TASK OBJECTIVE
The answer must be one number: how many lines in the records below contain the string "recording".

RECORD SET
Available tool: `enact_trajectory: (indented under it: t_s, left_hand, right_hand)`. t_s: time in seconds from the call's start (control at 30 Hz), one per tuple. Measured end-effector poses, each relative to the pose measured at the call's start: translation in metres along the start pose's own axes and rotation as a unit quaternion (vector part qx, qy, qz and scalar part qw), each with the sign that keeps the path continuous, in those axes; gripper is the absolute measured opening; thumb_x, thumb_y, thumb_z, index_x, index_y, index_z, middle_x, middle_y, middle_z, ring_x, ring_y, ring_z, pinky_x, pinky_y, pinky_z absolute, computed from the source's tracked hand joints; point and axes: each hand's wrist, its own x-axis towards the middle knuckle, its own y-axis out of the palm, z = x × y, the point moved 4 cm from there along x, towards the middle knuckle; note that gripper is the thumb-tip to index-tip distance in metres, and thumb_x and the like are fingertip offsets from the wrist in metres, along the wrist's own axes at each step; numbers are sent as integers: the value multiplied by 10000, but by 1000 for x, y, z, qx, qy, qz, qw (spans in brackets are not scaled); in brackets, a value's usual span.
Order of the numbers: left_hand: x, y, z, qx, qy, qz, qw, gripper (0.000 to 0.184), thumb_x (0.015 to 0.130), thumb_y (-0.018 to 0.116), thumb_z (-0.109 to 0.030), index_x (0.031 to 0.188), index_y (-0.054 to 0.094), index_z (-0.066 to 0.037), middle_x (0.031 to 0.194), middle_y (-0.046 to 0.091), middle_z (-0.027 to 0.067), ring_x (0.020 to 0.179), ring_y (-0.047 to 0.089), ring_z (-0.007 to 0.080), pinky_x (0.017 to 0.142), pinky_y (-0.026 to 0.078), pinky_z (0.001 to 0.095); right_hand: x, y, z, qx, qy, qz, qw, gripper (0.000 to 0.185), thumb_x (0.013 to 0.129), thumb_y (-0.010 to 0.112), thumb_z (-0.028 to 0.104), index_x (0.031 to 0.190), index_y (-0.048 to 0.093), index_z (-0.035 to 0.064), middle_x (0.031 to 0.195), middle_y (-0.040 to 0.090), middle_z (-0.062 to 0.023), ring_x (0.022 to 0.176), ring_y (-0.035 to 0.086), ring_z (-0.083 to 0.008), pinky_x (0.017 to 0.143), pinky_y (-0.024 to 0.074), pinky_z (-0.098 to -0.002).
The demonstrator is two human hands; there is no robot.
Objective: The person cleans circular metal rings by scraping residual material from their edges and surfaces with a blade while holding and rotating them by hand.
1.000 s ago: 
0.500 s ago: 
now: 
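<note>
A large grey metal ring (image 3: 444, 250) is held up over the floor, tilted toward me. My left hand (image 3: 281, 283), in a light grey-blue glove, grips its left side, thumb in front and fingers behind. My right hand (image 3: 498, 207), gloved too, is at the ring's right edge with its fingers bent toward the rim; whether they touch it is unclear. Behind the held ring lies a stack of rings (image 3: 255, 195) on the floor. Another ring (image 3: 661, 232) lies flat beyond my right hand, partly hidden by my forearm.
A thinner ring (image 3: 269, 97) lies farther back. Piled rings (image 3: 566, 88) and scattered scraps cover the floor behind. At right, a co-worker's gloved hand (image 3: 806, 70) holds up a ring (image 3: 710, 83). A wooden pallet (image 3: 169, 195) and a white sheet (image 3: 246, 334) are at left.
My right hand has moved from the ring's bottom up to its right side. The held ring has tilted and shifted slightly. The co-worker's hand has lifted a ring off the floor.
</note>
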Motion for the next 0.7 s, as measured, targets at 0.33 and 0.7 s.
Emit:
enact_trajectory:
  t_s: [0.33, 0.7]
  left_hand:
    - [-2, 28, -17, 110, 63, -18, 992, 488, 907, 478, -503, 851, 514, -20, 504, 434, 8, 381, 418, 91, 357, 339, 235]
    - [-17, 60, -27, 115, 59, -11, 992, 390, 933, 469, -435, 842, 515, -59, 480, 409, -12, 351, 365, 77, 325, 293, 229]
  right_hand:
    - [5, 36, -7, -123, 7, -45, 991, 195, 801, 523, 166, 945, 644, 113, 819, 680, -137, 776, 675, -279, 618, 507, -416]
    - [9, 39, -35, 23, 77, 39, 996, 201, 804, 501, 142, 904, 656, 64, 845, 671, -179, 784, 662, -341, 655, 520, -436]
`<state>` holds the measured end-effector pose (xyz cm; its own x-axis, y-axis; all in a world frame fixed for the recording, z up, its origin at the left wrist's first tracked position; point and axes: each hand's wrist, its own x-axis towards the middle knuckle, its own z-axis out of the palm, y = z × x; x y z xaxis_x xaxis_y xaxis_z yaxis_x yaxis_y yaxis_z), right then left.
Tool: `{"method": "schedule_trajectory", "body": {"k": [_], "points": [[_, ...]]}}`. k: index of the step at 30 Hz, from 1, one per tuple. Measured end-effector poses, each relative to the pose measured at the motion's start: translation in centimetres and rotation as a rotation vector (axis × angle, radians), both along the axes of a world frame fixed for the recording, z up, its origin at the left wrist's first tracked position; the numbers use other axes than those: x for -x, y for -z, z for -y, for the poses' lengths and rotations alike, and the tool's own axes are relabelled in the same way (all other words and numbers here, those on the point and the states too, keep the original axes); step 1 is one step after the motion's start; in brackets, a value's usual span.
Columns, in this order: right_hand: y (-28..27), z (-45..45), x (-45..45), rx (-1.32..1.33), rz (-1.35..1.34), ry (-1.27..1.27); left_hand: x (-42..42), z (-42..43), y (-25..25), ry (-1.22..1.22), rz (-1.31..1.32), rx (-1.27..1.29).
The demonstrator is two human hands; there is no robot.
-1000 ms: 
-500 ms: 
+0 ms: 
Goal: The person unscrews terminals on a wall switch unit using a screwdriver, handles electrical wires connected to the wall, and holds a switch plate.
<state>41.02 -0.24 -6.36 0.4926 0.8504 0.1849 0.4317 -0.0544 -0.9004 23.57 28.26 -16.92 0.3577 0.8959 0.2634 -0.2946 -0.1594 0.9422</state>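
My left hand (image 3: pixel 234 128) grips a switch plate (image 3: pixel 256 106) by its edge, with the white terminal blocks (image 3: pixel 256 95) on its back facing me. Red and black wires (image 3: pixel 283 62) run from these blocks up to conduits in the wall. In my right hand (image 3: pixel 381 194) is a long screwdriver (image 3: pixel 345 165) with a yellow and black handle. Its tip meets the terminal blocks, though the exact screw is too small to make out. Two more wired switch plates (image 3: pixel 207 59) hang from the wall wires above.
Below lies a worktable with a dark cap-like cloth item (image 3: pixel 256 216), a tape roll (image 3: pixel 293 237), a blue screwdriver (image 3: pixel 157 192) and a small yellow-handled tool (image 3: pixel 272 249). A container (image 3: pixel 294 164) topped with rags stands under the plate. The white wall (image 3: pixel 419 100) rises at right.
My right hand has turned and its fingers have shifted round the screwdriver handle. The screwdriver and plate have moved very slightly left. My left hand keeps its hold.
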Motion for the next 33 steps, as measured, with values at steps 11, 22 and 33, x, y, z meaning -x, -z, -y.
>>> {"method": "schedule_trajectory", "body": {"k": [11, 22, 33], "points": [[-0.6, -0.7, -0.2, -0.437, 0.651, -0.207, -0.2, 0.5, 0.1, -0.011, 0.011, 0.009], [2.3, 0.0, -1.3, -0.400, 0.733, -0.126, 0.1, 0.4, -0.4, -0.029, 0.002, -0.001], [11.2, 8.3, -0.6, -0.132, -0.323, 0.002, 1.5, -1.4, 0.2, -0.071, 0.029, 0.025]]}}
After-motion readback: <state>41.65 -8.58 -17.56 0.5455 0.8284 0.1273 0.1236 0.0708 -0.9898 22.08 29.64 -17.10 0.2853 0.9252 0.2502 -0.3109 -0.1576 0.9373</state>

EXERCISE OUTPUT
2